● **Work instruction**: Copy out each line of the material in which the word "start" appears.

● **Recorded information**:

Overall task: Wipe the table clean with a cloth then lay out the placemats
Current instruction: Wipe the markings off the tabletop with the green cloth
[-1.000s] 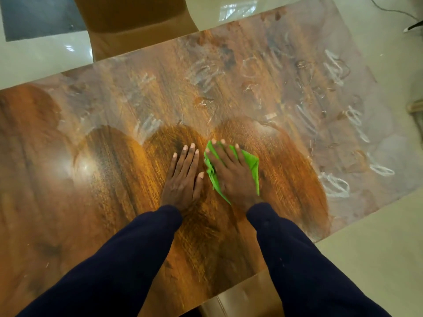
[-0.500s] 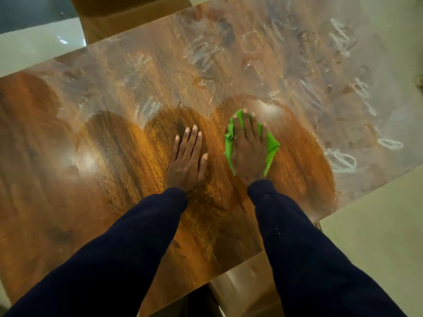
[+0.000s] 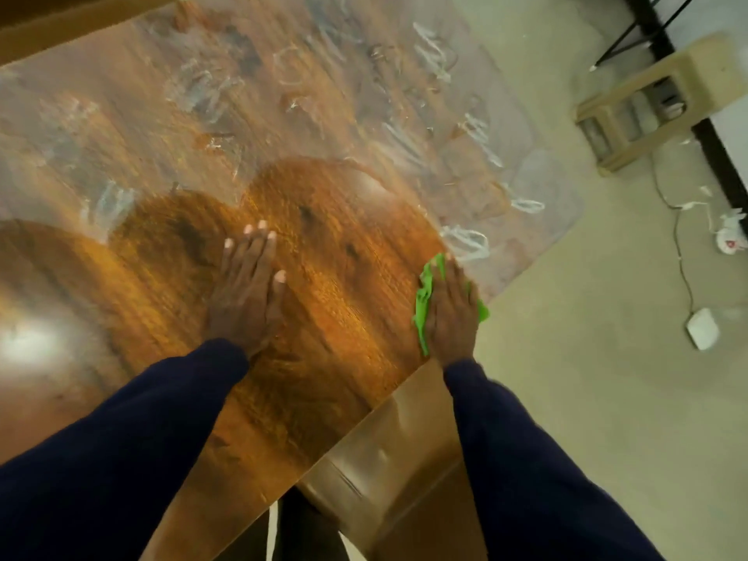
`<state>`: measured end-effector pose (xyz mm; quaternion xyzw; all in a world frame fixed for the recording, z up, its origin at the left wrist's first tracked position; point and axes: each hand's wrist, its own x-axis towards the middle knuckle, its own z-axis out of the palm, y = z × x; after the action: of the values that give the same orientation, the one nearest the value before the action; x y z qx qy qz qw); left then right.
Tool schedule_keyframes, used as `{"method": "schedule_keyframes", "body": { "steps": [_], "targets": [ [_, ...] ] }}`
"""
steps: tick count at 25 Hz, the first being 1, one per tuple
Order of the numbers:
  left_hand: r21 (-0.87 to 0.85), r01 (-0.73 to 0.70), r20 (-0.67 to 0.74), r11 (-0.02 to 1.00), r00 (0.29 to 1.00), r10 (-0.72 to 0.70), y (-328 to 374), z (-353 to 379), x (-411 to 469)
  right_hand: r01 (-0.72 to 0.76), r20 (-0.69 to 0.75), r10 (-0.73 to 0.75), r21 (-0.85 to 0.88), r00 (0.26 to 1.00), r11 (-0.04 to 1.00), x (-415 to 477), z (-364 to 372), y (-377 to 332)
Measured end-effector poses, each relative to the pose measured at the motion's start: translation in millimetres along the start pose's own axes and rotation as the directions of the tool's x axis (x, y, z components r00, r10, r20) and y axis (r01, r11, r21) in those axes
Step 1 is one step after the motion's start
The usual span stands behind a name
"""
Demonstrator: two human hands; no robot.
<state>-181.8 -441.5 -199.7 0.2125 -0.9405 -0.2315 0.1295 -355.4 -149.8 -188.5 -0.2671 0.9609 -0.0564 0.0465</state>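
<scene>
A wooden table (image 3: 332,253) fills the view; its far half is filmed with white, smeary streaks (image 3: 404,147), while arched patches near me show dark, glossy wood. My right hand (image 3: 451,313) lies flat on a bright green cloth (image 3: 423,313), pressing it onto the table near the right front edge. My left hand (image 3: 247,289) rests flat on the wood, fingers together, holding nothing. No placemats are in view.
A tan chair seat (image 3: 388,475) sits under the table's front edge, below my right arm. On the floor to the right stand a beige plastic stool (image 3: 643,103), a white cable with a small white box (image 3: 702,327), and scraps of paper.
My right hand has swept the cloth from the table's middle to the right, back toward the front edge. The view has swung right. My left hand stays flat.
</scene>
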Motion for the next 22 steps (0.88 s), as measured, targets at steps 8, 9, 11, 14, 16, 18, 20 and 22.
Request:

● **Your solution**:
Measured end-effector poses, each relative to the pose measured at the motion's start: translation in millimetres along the start pose's own axes and rotation as the directions of the tool's x axis (x, y, z components r00, r10, r20) and y axis (r01, r11, r21) in those axes
Step 1 is one step after the motion's start

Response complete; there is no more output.